For a universal bank, the strategic benefit is two-way. It gains access to a demographic that might otherwise be captured by fintechs, and those customers still sit on the same core balance sheet, risk framework and governance as the rest of the group. For the customer, the experience feels as nimble as any standalone fintech, but with the reassurance that deposits are held with Spain’s largest domestic bank.
The needs of the younger population are balanced by demographic ageing. Across the EU, the old-age dependency ratio (the number of people aged 65+ relative to those aged 20–64) has risen from 26.8% in 2004 to 37.0% in 2024. In Spain specifically, seniors already represent over one-fifth of the population, and their share is set to rise steadily.
For banks, this is often seen as a negative, with worries around financial exclusion as branches shut and older customers show resistance to digital platforms. Those risks are real. But for CaixaBank, those customers are as key as any other and present an opportunity for growth and innovation within the business.
CaixaBank today has more than four million customers aged 65 and over, and more than a 34% share of pensions paid by direct debit. To treat that segment with the same strategic importance given to young digital customers, Generación + was created.
Launched in 2025, Generación + is a comprehensive proposition for older clients that combines retirement planning, long-term savings and insurance products with services that help turn illiquid housing wealth into income. It goes beyond financial wellbeing, providing a curated marketplace of specialised advice, care, mobility, home adaptation and leisure services.

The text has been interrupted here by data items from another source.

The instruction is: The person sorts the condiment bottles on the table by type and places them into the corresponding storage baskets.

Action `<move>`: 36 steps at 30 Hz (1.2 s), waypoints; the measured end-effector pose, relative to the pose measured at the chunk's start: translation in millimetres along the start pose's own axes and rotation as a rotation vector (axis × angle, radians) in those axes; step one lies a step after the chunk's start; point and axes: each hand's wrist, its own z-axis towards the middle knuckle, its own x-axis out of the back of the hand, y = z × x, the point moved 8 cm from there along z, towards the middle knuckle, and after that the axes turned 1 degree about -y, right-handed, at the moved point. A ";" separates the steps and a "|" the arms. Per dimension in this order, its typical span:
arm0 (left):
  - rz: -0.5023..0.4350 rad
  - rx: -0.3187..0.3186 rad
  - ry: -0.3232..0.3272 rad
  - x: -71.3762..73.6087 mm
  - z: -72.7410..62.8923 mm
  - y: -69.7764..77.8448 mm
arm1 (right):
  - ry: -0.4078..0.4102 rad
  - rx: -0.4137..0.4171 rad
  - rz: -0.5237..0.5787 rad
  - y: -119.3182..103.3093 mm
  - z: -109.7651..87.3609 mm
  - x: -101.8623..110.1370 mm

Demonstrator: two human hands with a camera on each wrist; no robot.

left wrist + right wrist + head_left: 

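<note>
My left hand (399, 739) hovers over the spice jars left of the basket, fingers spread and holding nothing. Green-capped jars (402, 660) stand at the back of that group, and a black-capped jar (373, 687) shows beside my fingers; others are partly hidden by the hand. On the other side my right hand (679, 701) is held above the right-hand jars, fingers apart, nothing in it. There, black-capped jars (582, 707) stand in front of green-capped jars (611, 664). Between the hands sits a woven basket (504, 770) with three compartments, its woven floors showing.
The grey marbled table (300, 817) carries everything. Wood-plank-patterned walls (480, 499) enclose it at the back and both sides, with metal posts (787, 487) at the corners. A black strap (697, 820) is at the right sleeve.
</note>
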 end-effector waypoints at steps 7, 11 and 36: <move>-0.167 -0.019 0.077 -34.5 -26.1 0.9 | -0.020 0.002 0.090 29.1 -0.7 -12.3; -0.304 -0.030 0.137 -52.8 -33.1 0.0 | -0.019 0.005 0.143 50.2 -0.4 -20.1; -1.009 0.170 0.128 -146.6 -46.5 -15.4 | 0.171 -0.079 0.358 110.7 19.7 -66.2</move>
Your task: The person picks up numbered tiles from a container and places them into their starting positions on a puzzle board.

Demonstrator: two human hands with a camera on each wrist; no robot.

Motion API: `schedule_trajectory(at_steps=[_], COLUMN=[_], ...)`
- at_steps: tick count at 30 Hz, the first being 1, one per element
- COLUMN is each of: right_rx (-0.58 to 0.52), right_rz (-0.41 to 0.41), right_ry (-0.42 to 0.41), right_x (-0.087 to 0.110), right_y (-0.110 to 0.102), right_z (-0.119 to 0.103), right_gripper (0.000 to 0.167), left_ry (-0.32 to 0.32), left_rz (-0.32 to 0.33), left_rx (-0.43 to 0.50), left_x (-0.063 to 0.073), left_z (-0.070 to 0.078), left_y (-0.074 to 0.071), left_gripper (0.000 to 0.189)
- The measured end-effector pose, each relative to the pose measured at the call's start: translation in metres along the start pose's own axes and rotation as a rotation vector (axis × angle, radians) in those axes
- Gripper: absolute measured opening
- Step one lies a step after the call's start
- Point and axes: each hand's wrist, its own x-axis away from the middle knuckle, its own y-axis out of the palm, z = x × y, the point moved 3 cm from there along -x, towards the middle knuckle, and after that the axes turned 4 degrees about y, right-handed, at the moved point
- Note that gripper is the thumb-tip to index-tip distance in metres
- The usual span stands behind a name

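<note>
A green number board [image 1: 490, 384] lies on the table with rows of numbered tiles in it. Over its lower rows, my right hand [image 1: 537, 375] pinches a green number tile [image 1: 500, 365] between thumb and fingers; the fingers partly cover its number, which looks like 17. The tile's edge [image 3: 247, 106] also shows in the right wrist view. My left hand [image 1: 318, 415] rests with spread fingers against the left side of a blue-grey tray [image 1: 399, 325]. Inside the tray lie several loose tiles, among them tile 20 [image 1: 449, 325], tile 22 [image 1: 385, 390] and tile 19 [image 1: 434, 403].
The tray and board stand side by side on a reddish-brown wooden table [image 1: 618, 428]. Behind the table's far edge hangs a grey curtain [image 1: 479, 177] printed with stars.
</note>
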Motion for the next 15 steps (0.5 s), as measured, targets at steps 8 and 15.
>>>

Banks that treat older customers as marginal will struggle to defend market share as the age pyramid shifts. Those that treat seniors as a core strategic segment, with tailored economics, products and service models, will not only do better commercially but will also deliver improved service quality for its customers.
Generation + strengthens CaixaBank’s product and service offerings for senior customers and future planning, to support the growing elderly population in Spain. A commitment aligned with the Group’s purpose of standing by people for everything that matters.
One balance sheet, many journeys
What connects imagin and Generación+ is not branding; it is the idea that a universal bank must be capable of offering radically different customer journeys on a common platform. For a young customer whose first interaction with a bank is via a digital lifestyle app, the relationship may stay almost entirely mobile for years. For an older customer, it may begin in a branch or a mobile office, with a human adviser helping them navigate the transition into retirement and long-term care.
Underneath, though, these journeys rely on shared infrastructure: the same risk standards, cyber-security, capital base and compliance framework. That matters to supervisors and investors. It also matters to customers who expect their “cool” neobank account and their “traditional” pension plan to be underpinned by the same safety and robustness.
The balance between in-person and digital channels, between specialised brands and the core franchise, will continue to evolve as technology and demographics shift. But if there is one lesson from Spain’s largest bank’s experience so far, it is that hyper-segmentation in retail banking works best when it is treated as a core strategy, not as a set of disconnected experiments.
To meet this goal, the bank is doing more than rolling out these value propositions. Throughout its 2025-2027 Strategic Plan, it will recruit 3,000 individuals under 35 to help foster innovation within their workforce and is training more than 30,000 employees to enhance customer service during all interactions.
For Europe’s banks, whatever strategy they pursue, they need to find a way to respond to a continent that is simultaneously getting younger on the screen and older on the street.